A esta bulla salta un donado llamado Miguel o Gumiel (como dice el obispo de
Mantua), que hasta entonces había estado escondido y, queriendo defender la
vida de su compañero, son ambos víctimas de la saña de los corsarios, que
echaron sus cuerpos al mar. Algunos naturales los recogieron y dieron
sepultura. A este tiempo ya el conde había acaudillado el paisanaje y,
marchando con él impetuosamente, se echó de golpe sobre la villa, de manera que
los enemigos, no osando resistir el acometimiento de los valerosos gomeros, se
fueron embarcando de tropel, dejando muchos muertos en la ribera.

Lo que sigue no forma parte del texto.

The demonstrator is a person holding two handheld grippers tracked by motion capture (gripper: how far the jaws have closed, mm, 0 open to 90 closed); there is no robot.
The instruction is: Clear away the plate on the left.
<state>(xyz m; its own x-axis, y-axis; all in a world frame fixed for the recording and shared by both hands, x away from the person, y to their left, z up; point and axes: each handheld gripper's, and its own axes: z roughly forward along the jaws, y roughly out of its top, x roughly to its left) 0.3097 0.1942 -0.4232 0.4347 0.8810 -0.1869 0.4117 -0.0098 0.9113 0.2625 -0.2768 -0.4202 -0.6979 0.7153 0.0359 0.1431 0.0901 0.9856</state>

Cada instante se comprobaba el concepto que de la
importancia del puerto de La
Gomera tenía entonces en la corte de la metropoli. En 1580
arribó a aquella isla el navío de Juan Martín de Recalde, que conducía los
galeones de America. El conde le dio todo el favor y ayuda de que necesitaba.
Había aportado allí al mismo tiempo el gran marqués de Santa Cruz con las naves
destinadas a socorrer la flota contra la escuadra de Strozzi, siendo gloria de La Gomera haber tenido por
morador al almirante de las Indias, al descubridor del Nuevo Mundo, a Cristóbal
Colón, y por su huésped al invicto general de las galeras de España, al héroe
de ambos mares, a don Añvaro Bazan. Dándose el rey por bien servido del conde,
le escribió con este motivo una carta gratulatoria, en que le manifestaba su
confianza, le aseguraba de su memoria y le ofrecía mercedes. Encargábale
aplicase su celo a facilitar la salida de dicha embarcación y galeones, a fin
de que retornasen a España en conserva de los navíos que iban a convoyarlos.
Pedíale, finalmente, que reclutase en las islas algún número de marineros que,
sirviendo desde luego en ellos, pudiesen hacerlo después en la expedición a las
Terceras, según se meditaba. De este modo contribuyeron las Canarias a tan
gloriosa empresa y quedó La
Gomera más al abrigo de los insultos.